Using BeautifulSoup I'm attempting to extract some very specific text from a website using a custom lambda function. I'm struggling to pick out exactly what I need while leaving the stuff out I don't need.
<div >
<h3 >
<span >
Barron's </span>
<a href="https://www.marketwatch.com/articles/more-bad-times-ahead-for-these-6-big-tech-stocks-51652197183?mod=mw_quote_news">
More Bad Times Ahead for These 6 Big Tech Stocks
</a>
</h3>
<div >
<span data-est="2022-05-10T11:39:00">May. 10, 2022 at 11:39 a.m. ET</span>
</div>
</div>
</div>
I'm looking to extract just the news headline - in this case it's "More Bad Times Ahead for These 6 Big Tech Stocks" and leave behind the annoying heading "Barron".
So far my function looks like:
for txt in soup.find_all(lambda tag: tag.name == 'h3' and tag.get('class') == ['article__headline']):
print(txt.text)
I've attempted tag.name = "a" and tag.get('class') == ['link'] but that returns a load of other stuff I don't need from the webpage...
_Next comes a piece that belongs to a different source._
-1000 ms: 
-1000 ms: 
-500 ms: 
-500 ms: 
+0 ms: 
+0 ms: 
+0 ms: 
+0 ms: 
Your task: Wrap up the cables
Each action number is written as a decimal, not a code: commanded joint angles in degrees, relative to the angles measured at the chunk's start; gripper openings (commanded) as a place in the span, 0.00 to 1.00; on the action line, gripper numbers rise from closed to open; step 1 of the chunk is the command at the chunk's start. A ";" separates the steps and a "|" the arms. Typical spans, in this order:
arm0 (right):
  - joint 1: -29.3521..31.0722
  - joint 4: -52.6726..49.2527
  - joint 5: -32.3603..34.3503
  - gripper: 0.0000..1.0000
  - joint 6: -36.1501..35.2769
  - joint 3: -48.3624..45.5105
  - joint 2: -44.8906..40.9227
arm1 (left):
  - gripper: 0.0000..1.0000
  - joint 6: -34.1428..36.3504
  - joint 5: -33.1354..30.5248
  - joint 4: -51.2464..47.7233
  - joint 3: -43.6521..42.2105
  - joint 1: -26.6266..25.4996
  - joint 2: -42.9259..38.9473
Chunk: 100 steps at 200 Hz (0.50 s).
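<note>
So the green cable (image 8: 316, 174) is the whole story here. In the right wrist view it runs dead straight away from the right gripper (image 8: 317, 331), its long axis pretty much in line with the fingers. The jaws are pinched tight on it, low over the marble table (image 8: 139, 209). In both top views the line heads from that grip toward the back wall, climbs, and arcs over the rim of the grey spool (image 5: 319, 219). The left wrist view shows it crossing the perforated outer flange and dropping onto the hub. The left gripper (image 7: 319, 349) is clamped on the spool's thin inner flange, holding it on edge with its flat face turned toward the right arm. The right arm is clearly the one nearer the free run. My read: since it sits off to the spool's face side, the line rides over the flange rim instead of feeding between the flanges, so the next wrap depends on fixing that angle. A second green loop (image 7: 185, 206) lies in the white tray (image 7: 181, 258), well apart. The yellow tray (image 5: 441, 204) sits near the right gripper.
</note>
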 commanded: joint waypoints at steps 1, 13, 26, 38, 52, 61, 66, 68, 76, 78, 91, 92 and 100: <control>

CodePudding user response:
Try CSS selector h3 a
(select all <a>
tags which are inside <h3>
tag):
for title in soup.select("h3 a"):
print(title.text.strip())
Prints:
More Bad Times Ahead for These 6 Big Tech Stocks
If you want to be more specific:
for title in soup.select("h3.article__headline a"):
print(title.text.strip())